Es kommt nach der Rechtslage unter dem Blickwinkel der Gesichtspunkte der Verfahrensdauer und der Kostenersparnis nicht darauf an, ob eine Verfahrensergänzung für sich genommen jeweils vor dem VwG bzw vor der Verwaltungsbehörde mit höheren Kosten oder einer längeren Verfahrensdauer verbunden wäre, zumal in diesem Zusammenhang nicht lediglich auf die voraussichtliche Dauer des verwaltungsgerichtlichen Verfahrens alleine, sondern auf die Dauer des bis zur meritorischen Entscheidung insgesamt erforderlichen Verfahrens abzustellen ist
GZ Ra 2022/04/0086, 13.09.2022
VwGH: Der VwGH hat im Erkenntnis vom 26. Juni 2014, Ro 2014/03/0063, ausgesprochen, dass sich die Anwendbarkeit der Zurückverweisungsbestimmung des § 28 Abs 3 zweiter Satz VwGVG nicht auf die von § 28 Abs 2 VwGVG erfassten Fälle erstreckt. Eine Aufhebung des Bescheides und Zurückverweisung der Angelegenheit an die Verwaltungsbehörde kommt erst dann in Betracht, wenn die in § 28 Abs 2 VwGVG normierten Voraussetzungen, die eine Pflicht des VwG zur „Entscheidung in der Sache selbst“ nach sich ziehen, nicht vorliegen. Ebenso sieht § 28 Abs 4 VwGVG für den Fall der Ermessensübung durch die Verwaltungsbehörde lediglich dann eine bloße Aufhebung des angefochtenen Bescheides samt Zurückverweisung der Angelegenheit an die Verwaltungsbehörde zur Erlassung eines neuen Bescheides vor, wenn die Voraussetzungen der Z 1 und Z 2 des § 28 Abs 2 VwGVG nicht vorliegen. § 28 VwGVG, in dem insbesondere die normative Zielsetzung der Verfahrensbeschleunigung bzw der Berücksichtigung einer angemessenen Verfahrensdauer ihren Ausdruck findet, verlangt, dass von der Möglichkeit der Zurückverweisung nur bei krassen bzw besonders gravierenden Ermittlungslücken Gebrauch gemacht wird. Eine Zurückverweisung der Sache an die Verwaltungsbehörde zur Durchführung notwendiger Ermittlungen wird daher insbesondere dann in Betracht kommen, wenn die Verwaltungsbehörde jegliche erforderliche Ermittlungstätigkeit unterlassen hat, wenn sie zur Ermittlung des maßgebenden Sachverhalts (vgl § 37 AVG) lediglich völlig ungeeignete Ermittlungsschritte gesetzt oder bloß ansatzweise ermittelt hat. Gleiches gilt, wenn konkrete Anhaltspunkte annehmen lassen, dass die Verwaltungsbehörde (etwa schwierige) Ermittlungen unterlassen hat, damit diese dann durch das Verwaltungsgericht vorgenommen werden.

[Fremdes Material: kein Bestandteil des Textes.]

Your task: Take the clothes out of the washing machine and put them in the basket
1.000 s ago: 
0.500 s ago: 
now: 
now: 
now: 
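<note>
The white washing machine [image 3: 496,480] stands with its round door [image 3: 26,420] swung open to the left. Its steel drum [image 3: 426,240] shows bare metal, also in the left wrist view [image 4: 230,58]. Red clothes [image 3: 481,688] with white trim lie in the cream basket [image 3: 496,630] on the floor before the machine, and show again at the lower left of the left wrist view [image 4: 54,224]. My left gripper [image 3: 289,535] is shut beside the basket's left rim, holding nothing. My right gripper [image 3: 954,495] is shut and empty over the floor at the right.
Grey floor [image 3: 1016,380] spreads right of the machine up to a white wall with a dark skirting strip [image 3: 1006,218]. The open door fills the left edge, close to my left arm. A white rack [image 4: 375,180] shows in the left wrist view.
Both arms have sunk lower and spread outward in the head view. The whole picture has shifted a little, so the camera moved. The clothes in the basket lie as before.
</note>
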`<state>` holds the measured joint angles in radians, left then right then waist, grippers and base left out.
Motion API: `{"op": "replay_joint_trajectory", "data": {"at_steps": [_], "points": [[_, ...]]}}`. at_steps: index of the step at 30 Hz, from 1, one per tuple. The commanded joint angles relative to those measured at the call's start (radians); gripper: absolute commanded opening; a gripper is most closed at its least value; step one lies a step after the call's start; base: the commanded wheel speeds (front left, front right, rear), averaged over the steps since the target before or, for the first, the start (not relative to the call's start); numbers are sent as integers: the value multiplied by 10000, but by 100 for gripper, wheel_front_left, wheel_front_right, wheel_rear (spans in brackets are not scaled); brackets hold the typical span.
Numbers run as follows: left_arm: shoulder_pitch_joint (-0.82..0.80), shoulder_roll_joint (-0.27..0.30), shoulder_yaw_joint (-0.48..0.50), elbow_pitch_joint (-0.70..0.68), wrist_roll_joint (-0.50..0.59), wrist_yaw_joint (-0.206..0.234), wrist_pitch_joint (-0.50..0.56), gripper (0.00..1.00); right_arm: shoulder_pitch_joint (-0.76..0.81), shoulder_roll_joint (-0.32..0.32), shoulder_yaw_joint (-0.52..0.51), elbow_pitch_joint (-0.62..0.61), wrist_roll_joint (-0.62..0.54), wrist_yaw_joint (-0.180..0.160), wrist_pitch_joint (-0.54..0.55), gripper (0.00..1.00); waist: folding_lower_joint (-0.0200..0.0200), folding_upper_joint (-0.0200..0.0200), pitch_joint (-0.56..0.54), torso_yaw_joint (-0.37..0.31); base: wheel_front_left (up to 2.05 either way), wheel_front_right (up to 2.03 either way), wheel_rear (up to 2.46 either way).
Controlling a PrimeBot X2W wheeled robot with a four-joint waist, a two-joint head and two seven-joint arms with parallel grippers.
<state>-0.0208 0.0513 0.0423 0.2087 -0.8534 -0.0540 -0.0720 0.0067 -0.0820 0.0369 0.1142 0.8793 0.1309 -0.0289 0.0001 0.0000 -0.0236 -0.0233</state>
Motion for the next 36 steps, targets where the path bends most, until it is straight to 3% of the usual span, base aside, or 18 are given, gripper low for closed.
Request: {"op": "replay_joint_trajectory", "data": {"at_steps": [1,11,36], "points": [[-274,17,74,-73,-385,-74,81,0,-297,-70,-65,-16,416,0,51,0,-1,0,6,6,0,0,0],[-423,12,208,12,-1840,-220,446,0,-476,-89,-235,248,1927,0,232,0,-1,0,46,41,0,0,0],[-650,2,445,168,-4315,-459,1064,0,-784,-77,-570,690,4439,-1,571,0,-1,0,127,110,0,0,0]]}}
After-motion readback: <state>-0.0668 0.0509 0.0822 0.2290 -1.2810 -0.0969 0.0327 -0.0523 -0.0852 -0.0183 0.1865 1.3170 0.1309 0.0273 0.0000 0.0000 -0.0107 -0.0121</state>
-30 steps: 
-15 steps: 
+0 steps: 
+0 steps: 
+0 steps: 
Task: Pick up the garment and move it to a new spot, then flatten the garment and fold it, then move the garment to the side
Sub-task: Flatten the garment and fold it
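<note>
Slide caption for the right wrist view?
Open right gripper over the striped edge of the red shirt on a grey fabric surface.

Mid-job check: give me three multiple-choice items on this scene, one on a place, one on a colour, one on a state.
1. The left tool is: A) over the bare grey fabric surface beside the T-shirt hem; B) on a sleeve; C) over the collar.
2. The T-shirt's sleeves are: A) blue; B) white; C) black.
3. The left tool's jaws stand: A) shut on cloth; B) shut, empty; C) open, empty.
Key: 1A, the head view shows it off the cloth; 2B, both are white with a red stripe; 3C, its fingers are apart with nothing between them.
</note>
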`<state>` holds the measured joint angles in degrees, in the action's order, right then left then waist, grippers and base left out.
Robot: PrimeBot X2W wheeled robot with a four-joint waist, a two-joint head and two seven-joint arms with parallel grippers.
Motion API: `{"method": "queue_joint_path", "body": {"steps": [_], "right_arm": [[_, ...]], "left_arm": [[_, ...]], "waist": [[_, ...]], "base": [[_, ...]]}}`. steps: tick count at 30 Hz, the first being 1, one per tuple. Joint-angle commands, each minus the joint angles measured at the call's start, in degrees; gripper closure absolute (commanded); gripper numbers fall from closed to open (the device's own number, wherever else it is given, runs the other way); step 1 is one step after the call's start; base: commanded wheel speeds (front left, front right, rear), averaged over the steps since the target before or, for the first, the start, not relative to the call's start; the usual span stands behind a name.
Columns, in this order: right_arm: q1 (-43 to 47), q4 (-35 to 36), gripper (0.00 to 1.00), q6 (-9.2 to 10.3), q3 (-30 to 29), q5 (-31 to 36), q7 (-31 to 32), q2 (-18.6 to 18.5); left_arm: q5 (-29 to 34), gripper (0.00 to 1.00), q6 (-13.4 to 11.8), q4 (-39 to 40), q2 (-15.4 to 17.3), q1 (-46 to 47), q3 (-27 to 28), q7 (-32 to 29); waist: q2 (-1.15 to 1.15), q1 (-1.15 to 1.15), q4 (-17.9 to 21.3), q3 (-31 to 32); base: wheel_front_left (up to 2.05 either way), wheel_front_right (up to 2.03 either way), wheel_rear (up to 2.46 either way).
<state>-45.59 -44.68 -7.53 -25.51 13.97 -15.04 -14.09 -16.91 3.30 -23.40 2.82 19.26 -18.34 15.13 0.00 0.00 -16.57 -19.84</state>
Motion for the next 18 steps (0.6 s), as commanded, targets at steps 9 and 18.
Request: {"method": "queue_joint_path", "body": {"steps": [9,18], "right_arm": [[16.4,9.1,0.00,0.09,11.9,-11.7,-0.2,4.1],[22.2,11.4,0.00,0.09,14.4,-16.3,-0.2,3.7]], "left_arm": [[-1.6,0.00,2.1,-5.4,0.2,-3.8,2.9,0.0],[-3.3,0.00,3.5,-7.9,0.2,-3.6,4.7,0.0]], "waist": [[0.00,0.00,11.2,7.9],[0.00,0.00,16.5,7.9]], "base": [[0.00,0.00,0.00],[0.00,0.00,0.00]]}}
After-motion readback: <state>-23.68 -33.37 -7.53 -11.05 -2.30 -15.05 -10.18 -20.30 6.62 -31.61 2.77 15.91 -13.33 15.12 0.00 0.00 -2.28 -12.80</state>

Ebenso kommt es nach der Rechtslage unter dem Blickwinkel der vom BVwG herausgekehrten Gesichtspunkte der Verfahrensdauer und der Kostenersparnis nicht darauf an, ob eine Verfahrensergänzung für sich genommen jeweils vor dem VwG bzw vor der Verwaltungsbehörde mit höheren Kosten oder einer längeren Verfahrensdauer verbunden wäre, zumal in diesem Zusammenhang nicht lediglich auf die voraussichtliche Dauer des verwaltungsgerichtlichen Verfahrens alleine, sondern auf die Dauer des bis zur meritorischen Entscheidung insgesamt erforderlichen Verfahrens abzustellen ist.
Es ist im vorliegenden Fall nicht erkennbar, dass die belBeh bloß ansatzweise ermittelt oder lediglich völlig ungeeignete Ermittlungsschritte gesetzt hätte.
Das BVwG hielt zwar fest, dass die belBeh im angefochtenen Bescheid nicht nachvollziehbar begründet habe, weshalb sie von einer Bildverarbeitung der Zweitmitbeteiligten durch den Erstmitbeteiligten ausgehe, zumal zu dieser Frage auch widersprüchliche Aussagen des Erstmitbeteiligten und der Zweitmitbeteiligten vorlägen.
Damit wird vom BVwG aber nicht dargetan, dass es sich bei den angenommenen (Begründungs-)Mängeln um krasse bzw besonders gravierende Ermittlungslücken der belBeh iSd oben wiedergegebenen Rsp handeln würde.
Indem das BVwG dem oben Gesagten zuwider den angefochtenen Bescheid aufgehoben und die Angelegenheit an die belBeh zurückverwiesen hat, hat es seine Entscheidung mit Rechtswidrigkeit des Inhalts belastet.